"GENS DU RAVAL", DE JOAN COLOM, à la fondation Henri Cartier-Bresson, 2, impasse Lebouis, 75014  Paris, jusqu'au 30 juillet 2006, Entrée: 5 €, tarif réduit: 3 €.

 

Voici une exposition extrêmement intéressante et touchante, qui permet de parcourir en compagnie du photographe et en 85 photos, le quartier du Raval à Barcelone, connu également sous l'appellation de "Barrio chino", entre 1958 et 1961. Dans ce quartier mal famé, haut lieu de tous les vices et turpitudes dénoncés par le national-catholicisme, mais surtout peuplé de petites gens survivant tant bien que mal dans cette Espagne sous-développée où la misère régnait encore, le comptable Colom a, tous les week-ends pendant des années, discrètement promené son appareil photo à bout de bras, appuyant sur le déclencheur quand il lui semblait que l'image serait la "bonne", c'est-à-dire qu'elle donnerait à voir ce qu'était la vie de ces "gens du Raval". C'est ainsi que, dans un décor urbain minéral et décrépi, marqué par la verticalité des édifices, l'étroitesse des rues et l'absence d'horizon, on croise des prostituées et leurs "macs" ou leurs clients, des enfants haillonneux au regard et à l'attitude déjà adultes, des laissés-pour-compte à l'humanité pathétique, mais aussi parfois, l'expression émerveillée d'un père souriant à son bébé porté aux bras par une mère aux traits de Carmen, ou les visages hilares de jeunes garçons croisant, gênés, une péripatéticienne aux rondeurs suggestivement moulées dans une robe étroite.
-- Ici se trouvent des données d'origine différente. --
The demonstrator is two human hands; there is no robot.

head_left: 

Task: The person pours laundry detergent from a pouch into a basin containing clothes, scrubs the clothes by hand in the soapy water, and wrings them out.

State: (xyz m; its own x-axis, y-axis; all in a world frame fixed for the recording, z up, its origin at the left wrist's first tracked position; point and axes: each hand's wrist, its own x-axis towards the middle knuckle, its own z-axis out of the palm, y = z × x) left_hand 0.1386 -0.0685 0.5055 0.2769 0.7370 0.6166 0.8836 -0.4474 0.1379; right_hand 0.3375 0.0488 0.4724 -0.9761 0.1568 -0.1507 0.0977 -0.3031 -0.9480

Ces instantanés n'étaient pas destinés à être exposés, ils étaient pour Colom un moyen de fixer ce qu'il avait surpris de la vie de ce petit peuple qu'il aimait, dont il se sentait proche, "ses semblables, ses frères". Aussi s'est-il totalement effacé derrière ses sujets, refusant toute approche esthétisante, même si après coup, il recadrait chez lui les photos pour leur donner encore plus de sobriété et de force. Et dans ces clichés sans la moindre prétention, sans le moindre voyeurisme, mais d'une puissance suggestive exceptionnelle, et dont le noir et blanc atteint parfois les sommets du cinéma naturaliste germanique, c'est toute une humanité qui continue de nous parler, en vérité, de ce qu'est la vie. Ne manquez pas cette exposition, qui vous donnera en plus peut-être l'occasion de découvrir, dans un quartier de Paris particulièrement inintéressant du point de vue architectural, le très bel hôtel particulier Art Nouveau qui abrite la Fondation Henri Cartier-Bresson. Anne-Marie Penon.